**Work instruction:** An exact transcription of every record is needed, leaving out the pictures.

Stored items:
◇ ◇ ◇ ◇ ◇ ◇ ◇

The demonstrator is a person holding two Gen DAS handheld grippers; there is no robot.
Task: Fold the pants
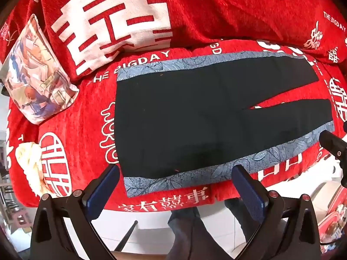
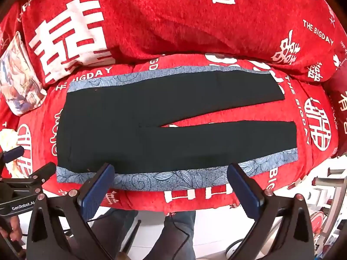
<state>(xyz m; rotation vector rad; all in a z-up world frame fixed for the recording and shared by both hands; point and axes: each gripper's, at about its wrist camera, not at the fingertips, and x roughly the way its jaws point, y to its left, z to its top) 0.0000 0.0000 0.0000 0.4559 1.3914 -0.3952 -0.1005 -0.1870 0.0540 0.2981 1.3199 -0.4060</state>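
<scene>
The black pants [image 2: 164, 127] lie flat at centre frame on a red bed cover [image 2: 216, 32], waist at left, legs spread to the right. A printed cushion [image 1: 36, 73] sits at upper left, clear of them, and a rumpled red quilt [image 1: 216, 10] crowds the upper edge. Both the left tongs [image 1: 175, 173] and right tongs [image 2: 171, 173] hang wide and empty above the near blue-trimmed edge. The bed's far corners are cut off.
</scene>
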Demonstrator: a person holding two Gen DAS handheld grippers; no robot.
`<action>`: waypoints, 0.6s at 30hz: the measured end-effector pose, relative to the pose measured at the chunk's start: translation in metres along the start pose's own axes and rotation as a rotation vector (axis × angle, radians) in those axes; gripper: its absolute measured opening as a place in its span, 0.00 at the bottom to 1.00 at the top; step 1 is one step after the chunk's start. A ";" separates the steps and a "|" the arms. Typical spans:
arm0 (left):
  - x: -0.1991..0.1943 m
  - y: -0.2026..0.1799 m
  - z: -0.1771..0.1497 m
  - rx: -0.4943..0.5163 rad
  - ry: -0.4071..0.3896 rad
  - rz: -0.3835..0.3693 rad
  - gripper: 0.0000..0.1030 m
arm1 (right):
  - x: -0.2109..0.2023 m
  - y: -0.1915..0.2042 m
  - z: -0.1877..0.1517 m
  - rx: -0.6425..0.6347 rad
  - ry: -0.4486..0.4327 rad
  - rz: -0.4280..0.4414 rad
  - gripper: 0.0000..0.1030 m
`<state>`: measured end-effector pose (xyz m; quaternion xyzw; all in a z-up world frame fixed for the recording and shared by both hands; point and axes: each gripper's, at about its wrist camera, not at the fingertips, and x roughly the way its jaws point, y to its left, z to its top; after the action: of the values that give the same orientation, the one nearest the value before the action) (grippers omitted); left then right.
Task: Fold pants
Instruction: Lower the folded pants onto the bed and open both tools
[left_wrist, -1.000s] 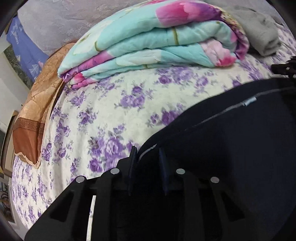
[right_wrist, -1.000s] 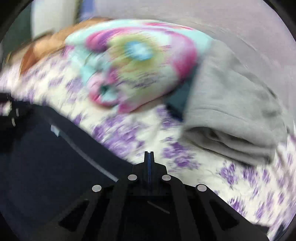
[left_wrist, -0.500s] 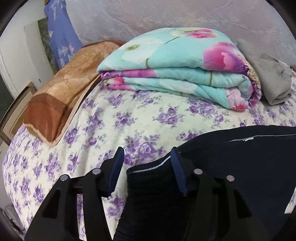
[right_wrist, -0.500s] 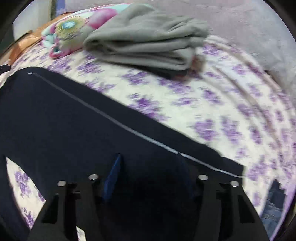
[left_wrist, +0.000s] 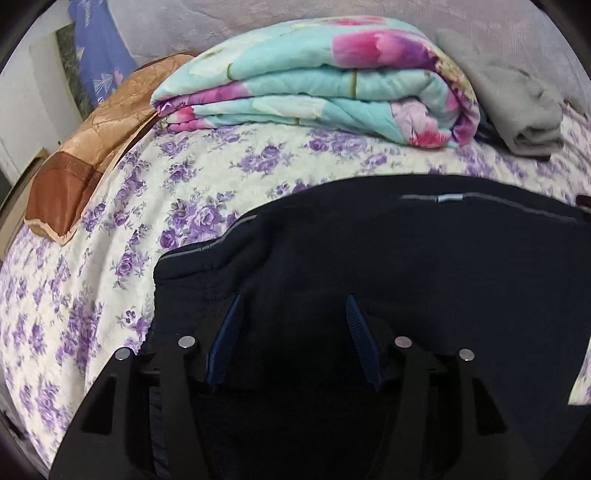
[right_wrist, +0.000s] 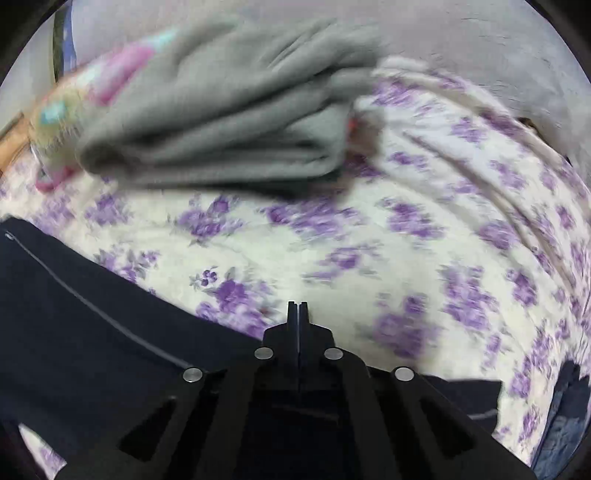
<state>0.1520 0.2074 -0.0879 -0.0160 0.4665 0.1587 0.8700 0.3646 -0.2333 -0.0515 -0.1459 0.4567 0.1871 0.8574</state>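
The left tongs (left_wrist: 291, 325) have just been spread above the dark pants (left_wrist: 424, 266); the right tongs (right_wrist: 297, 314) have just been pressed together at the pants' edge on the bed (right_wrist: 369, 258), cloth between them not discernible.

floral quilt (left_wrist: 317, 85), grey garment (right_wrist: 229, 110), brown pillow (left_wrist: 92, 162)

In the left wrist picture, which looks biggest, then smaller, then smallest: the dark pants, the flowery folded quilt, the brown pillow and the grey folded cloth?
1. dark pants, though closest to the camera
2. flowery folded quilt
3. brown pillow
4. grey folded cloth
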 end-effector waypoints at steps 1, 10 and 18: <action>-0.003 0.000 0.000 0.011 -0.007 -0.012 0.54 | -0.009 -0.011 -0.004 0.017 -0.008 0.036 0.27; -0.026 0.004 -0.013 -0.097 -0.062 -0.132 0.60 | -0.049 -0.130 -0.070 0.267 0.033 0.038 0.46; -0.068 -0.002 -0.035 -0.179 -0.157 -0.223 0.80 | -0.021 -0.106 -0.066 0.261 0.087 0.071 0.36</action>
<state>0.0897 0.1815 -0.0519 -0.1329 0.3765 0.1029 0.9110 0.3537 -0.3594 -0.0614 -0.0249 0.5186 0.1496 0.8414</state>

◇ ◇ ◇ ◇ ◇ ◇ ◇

**Reply to the exercise:**
The demonstrator is a person holding two Gen DAS handheld grippers; there is no robot.
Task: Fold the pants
<state>(xyz m; rotation vector rad; all in a z-up world frame fixed for the recording and shared by both hands; point and axes: each gripper's, at about its wrist camera, not at the fingertips, and x roughly the way its jaws point, y to its left, z to its top) 0.0000 0.0000 0.0000 0.4559 1.3914 -0.3952 -0.1005 -0.1870 0.0540 0.2981 1.3199 -0.4060</state>
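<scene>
The black pants [image 2: 164, 127] lie flat at centre frame on a red bed cover [image 2: 216, 32], waist at left, legs spread to the right. A printed cushion [image 1: 36, 73] sits at upper left, clear of them, and a rumpled red quilt [image 1: 216, 10] crowds the upper edge. Both the left tongs [image 1: 175, 173] and right tongs [image 2: 171, 173] hang wide and empty above the near blue-trimmed edge. The bed's far corners are cut off.
</scene>
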Demonstrator: a person holding two Gen DAS handheld grippers; no robot.
`<action>`: waypoints, 0.6s at 30hz: the measured end-effector pose, relative to the pose measured at the chunk's start: translation in metres along the start pose's own axes and rotation as a rotation vector (axis × angle, radians) in those axes; gripper: its absolute measured opening as a place in its span, 0.00 at the bottom to 1.00 at the top; step 1 is one step after the chunk's start. A ";" separates the steps and a "|" the arms. Typical spans:
arm0 (left):
  - x: -0.1991..0.1943 m
  - y: -0.2026..0.1799 m
  - z: -0.1771..0.1497 m
  - rx: -0.4943..0.5163 rad
  - ry: -0.4071..0.3896 rad
  - rz: -0.3835..0.3693 rad
  - gripper: 0.0000..0.1030 m
arm1 (right):
  - x: -0.2109..0.2023 m
  - y: -0.1915..0.2042 m
  - z: -0.1877..0.1517 m
  - rx: -0.6425..0.6347 rad
  - ry: -0.4486..0.4327 rad
  - rz: -0.4280..0.4414 rad
  - gripper: 0.0000..0.1030 m
`<state>`: measured end-effector pose (xyz m; quaternion xyzw; all in a z-up world frame fixed for the recording and shared by both hands; point and axes: each gripper's, at about its wrist camera, not at the fingertips, and x roughly the way its jaws point, y to its left, z to its top; after the action: of the values that give the same orientation, the one nearest the value before the action) (grippers omitted); left then right.
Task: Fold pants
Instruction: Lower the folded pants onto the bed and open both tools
[left_wrist, -1.000s] 
[right_wrist, -1.000s] 
[left_wrist, -0.500s] 
[right_wrist, -0.500s] 
[left_wrist, +0.000s] 
[right_wrist, +0.000s] 
<state>0.1520 0.2074 -0.0879 -0.0160 0.4665 0.1587 0.8700 0.3646 -0.2333 -0.0515 -0.1459 0.4567 0.1871 0.8574</state>
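The left tongs (left_wrist: 291, 325) have just been spread above the dark pants (left_wrist: 424, 266); the right tongs (right_wrist: 297, 314) have just been pressed together at the pants' edge on the bed (right_wrist: 369, 258), cloth between them not discernible.

floral quilt (left_wrist: 317, 85), grey garment (right_wrist: 229, 110), brown pillow (left_wrist: 92, 162)

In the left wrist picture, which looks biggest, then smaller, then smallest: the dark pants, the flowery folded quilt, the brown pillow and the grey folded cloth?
1. dark pants, though closest to the camera
2. flowery folded quilt
3. brown pillow
4. grey folded cloth
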 end-effector waypoints at steps 1, 10 and 18: <action>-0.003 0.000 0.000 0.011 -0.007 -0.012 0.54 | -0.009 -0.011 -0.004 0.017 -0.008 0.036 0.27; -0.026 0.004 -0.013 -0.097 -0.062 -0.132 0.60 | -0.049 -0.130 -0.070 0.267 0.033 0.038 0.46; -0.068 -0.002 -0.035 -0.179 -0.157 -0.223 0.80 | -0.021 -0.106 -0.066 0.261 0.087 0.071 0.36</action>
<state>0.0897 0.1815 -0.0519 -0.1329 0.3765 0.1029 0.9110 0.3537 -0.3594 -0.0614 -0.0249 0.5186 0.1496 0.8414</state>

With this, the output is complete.